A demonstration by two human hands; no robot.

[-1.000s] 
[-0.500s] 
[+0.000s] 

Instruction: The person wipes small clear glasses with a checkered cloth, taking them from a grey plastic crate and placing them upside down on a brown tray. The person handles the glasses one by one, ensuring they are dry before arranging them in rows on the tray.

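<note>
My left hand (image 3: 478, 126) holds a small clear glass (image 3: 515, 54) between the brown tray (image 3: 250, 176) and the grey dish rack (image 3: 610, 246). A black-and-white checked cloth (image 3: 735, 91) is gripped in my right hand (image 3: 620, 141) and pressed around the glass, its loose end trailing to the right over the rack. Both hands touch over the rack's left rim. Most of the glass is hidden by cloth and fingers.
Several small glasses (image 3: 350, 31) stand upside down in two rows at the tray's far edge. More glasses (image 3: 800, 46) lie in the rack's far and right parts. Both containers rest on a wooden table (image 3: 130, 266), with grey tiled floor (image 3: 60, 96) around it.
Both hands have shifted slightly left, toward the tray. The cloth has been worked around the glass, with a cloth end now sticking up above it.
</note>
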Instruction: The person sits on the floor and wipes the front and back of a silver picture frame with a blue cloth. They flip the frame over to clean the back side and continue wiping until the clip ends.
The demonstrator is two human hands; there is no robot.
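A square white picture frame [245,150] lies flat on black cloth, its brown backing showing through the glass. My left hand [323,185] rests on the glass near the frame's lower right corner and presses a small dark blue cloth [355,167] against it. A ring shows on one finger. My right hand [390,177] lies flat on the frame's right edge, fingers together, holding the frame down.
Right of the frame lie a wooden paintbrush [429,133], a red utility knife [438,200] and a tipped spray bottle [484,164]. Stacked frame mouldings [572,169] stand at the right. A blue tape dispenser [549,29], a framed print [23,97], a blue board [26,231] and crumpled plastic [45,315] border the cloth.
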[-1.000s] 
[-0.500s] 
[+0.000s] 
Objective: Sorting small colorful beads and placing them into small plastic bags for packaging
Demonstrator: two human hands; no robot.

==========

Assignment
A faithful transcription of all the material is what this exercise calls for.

Output below
A demonstration by two human hands; no robot.

[-1.000s] 
[-0.500s] 
[+0.000s] 

Instruction: The person wipes small clear glasses with a checkered cloth, taking them from a grey plastic crate and placing them upside down on a brown tray. The person handles the glasses one by one, ensuring they are dry before arranging them in rows on the tray.

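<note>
My left hand (image 3: 478, 126) holds a small clear glass (image 3: 515, 54) between the brown tray (image 3: 250, 176) and the grey dish rack (image 3: 610, 246). A black-and-white checked cloth (image 3: 735, 91) is gripped in my right hand (image 3: 620, 141) and pressed around the glass, its loose end trailing to the right over the rack. Both hands touch over the rack's left rim. Most of the glass is hidden by cloth and fingers.
Several small glasses (image 3: 350, 31) stand upside down in two rows at the tray's far edge. More glasses (image 3: 800, 46) lie in the rack's far and right parts. Both containers rest on a wooden table (image 3: 130, 266), with grey tiled floor (image 3: 60, 96) around it.
Both hands have shifted slightly left, toward the tray. The cloth has been worked around the glass, with a cloth end now sticking up above it.
</note>
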Instruction: The person sits on the floor and wipes the front and back of a silver picture frame with a blue cloth. They flip the frame over to clean the back side and continue wiping until the clip ends.
The demonstrator is two human hands; there is no robot.
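A square white picture frame [245,150] lies flat on black cloth, its brown backing showing through the glass. My left hand [323,185] rests on the glass near the frame's lower right corner and presses a small dark blue cloth [355,167] against it. A ring shows on one finger. My right hand [390,177] lies flat on the frame's right edge, fingers together, holding the frame down.
Right of the frame lie a wooden paintbrush [429,133], a red utility knife [438,200] and a tipped spray bottle [484,164]. Stacked frame mouldings [572,169] stand at the right. A blue tape dispenser [549,29], a framed print [23,97], a blue board [26,231] and crumpled plastic [45,315] border the cloth.
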[-1.000s] 
[-0.500s] 
[+0.000s] 
Objective: Sorting small colorful beads and placing them into small plastic bags for packaging
Demonstrator: two human hands; no robot.

What was produced is the complete output.